#### [TO DO]
Reproduce the listing in full. Omit the pictures.

#### [INPUT DATA]
::::::::::
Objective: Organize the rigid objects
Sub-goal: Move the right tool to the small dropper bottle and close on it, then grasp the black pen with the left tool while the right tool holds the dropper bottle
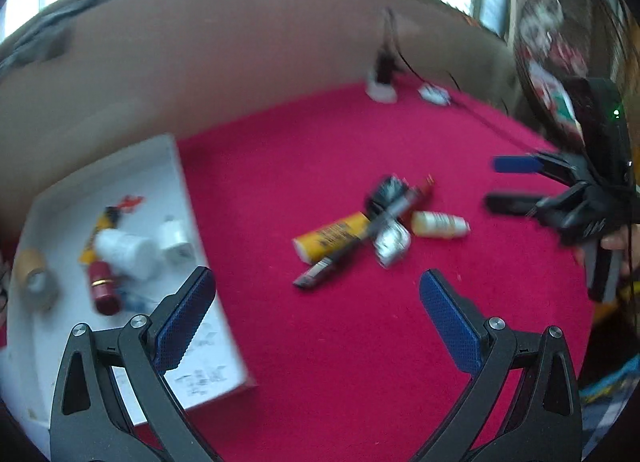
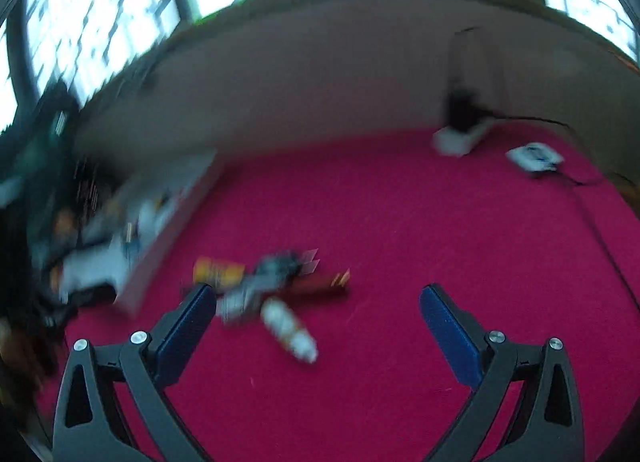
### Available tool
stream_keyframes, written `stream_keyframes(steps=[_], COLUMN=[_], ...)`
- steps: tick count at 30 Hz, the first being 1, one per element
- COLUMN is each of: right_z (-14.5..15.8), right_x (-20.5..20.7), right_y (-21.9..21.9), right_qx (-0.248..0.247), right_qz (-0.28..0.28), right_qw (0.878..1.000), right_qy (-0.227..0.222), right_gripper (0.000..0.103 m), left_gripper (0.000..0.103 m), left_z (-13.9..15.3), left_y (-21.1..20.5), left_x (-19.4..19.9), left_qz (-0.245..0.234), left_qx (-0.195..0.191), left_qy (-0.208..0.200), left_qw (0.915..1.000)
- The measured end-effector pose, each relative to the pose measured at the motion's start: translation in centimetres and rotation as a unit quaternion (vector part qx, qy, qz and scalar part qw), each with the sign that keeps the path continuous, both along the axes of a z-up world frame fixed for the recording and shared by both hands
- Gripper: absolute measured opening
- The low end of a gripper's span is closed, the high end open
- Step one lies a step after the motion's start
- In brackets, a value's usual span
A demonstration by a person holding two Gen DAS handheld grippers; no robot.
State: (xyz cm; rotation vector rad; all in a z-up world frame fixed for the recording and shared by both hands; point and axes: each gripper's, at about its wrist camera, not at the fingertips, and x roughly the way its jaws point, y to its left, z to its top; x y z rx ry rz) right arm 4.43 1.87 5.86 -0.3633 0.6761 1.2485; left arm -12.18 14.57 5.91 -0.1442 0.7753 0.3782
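Red cloth [image 1: 360, 342] | yellow tube [image 1: 332, 236], small white bottle [image 1: 440, 224] lying | both hand-held grippers wide, empty

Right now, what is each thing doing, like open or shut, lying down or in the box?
Left gripper: open, holding nothing.
Right gripper: open, holding nothing.
White box: open on top, with things inside.
Red tube: lying in the box.
Yellow tube: lying on the red cloth.
Small white bottle: lying on its side.
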Motion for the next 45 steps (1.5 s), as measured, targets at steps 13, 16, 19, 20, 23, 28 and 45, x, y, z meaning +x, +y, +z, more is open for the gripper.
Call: stream_keyframes(steps=[13, 16, 19, 20, 23, 28, 45], right_z=[-4.0, -3.9, -4.2, -4.2, -4.2, -4.2, -4.3], right_x=[-1.2, -1.6, -1.1, -0.7, -0.2, -0.1, -0.8], right_y=[3.9, 2.7, 1.2, 0.7, 0.2, 0.3, 0.1], right_qx=[-0.072, -0.073, -0.062, -0.056, -0.048, -0.046, -0.044], right_qz=[0.071, 0.084, 0.078, 0.072, 0.061, 0.060, 0.054], right_qw=[0.994, 0.993, 0.995, 0.996, 0.997, 0.997, 0.997], right_qy=[-0.041, -0.043, -0.021, -0.010, 0.008, 0.018, 0.021], right_gripper=[0.041, 0.018, 0.019, 0.018, 0.019, 0.019, 0.018], left_gripper=[0.089, 0.075, 0.074, 0.074, 0.074, 0.074, 0.010], left_z=[-2.1, -2.5, -3.2, -3.4, -3.7, -4.1, -3.7], left_y=[0.8, 1.2, 0.9, 0.8, 0.3, -0.2, -0.7], left_x=[6.1, 7.3, 7.7, 7.8, 7.9, 7.8, 6.5], left_qz=[-0.065, -0.064, -0.069, -0.071, -0.080, -0.124, -0.096], left_qx=[-0.027, -0.041, -0.041, -0.038, -0.033, -0.074, -0.014], left_qy=[0.078, 0.094, 0.118, 0.125, 0.138, 0.157, 0.142], left_qw=[0.9945, 0.9926, 0.9897, 0.9889, 0.9866, 0.9770, 0.9851])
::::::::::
#### [PROBLEM SOLUTION]
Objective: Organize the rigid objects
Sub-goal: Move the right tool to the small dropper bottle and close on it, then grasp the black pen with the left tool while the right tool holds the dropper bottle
### Available tool
stream_keyframes, written `stream_keyframes(steps=[_], COLUMN=[_], ...)`
- steps: tick count at 30 Hz, the first being 1, one per element
- COLUMN is each of: right_z (-14.5..15.8), right_x (-20.5..20.7), right_y (-21.9..21.9), right_qx (-0.248..0.247), right_qz (-0.28..0.28), right_qw (0.878..1.000), right_qy (-0.227..0.222), right_gripper (0.000..0.103 m), left_gripper (0.000..0.103 m), left_z (-13.9..15.3), left_y (-21.1..20.5), left_x (-19.4..19.9), left_qz (-0.245..0.234), left_qx (-0.195..0.191), left_qy (-0.208..0.200), left_qw (0.915..1.000)
- The measured end-effector pose, each relative to the pose measured at the motion's start: translation in centimetres and rotation as a unit quaternion (vector part qx, qy, qz and scalar part qw), each with the sign that keeps the path continuous, both along the axes of a z-up world frame fixed for the recording and shared by both hands
- Gripper: absolute measured opening
- The low end of a gripper's span is closed, the high end open
- Step one lies a step after the motion's start
- In brackets, a value's usual span
A demonstration by a person holding two Gen DAS handheld grippers; no robot.
State: (xyz cm; rotation vector rad; all in a z-up world frame fixed for the recording and shared by both hands; point and axes: each gripper's, at about its wrist camera, not at the fingertips, and x roughly the way its jaws point, y to its left, z to its top; x y z rx ry rz) right arm 4.43 1.87 5.86 -0.3633 0.6761 1.2485; left arm -12.18 14.57 5.91 -0.1442 0.7753 0.3782
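Red cloth [image 1: 360, 342] | yellow tube [image 1: 332, 236], small white bottle [image 1: 440, 224] lying | both hand-held grippers wide, empty

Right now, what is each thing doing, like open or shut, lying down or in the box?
Left gripper: open, holding nothing.
Right gripper: open, holding nothing.
White box: open on top, with things inside.
Red tube: lying in the box.
Yellow tube: lying on the red cloth.
Small white bottle: lying on its side.
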Motion for the next 45 steps (1.5 s), as measured, targets at steps 13, 16, 19, 20, 23, 28 and 45, x, y, z meaning +x, +y, +z, more is open for the gripper.
Call: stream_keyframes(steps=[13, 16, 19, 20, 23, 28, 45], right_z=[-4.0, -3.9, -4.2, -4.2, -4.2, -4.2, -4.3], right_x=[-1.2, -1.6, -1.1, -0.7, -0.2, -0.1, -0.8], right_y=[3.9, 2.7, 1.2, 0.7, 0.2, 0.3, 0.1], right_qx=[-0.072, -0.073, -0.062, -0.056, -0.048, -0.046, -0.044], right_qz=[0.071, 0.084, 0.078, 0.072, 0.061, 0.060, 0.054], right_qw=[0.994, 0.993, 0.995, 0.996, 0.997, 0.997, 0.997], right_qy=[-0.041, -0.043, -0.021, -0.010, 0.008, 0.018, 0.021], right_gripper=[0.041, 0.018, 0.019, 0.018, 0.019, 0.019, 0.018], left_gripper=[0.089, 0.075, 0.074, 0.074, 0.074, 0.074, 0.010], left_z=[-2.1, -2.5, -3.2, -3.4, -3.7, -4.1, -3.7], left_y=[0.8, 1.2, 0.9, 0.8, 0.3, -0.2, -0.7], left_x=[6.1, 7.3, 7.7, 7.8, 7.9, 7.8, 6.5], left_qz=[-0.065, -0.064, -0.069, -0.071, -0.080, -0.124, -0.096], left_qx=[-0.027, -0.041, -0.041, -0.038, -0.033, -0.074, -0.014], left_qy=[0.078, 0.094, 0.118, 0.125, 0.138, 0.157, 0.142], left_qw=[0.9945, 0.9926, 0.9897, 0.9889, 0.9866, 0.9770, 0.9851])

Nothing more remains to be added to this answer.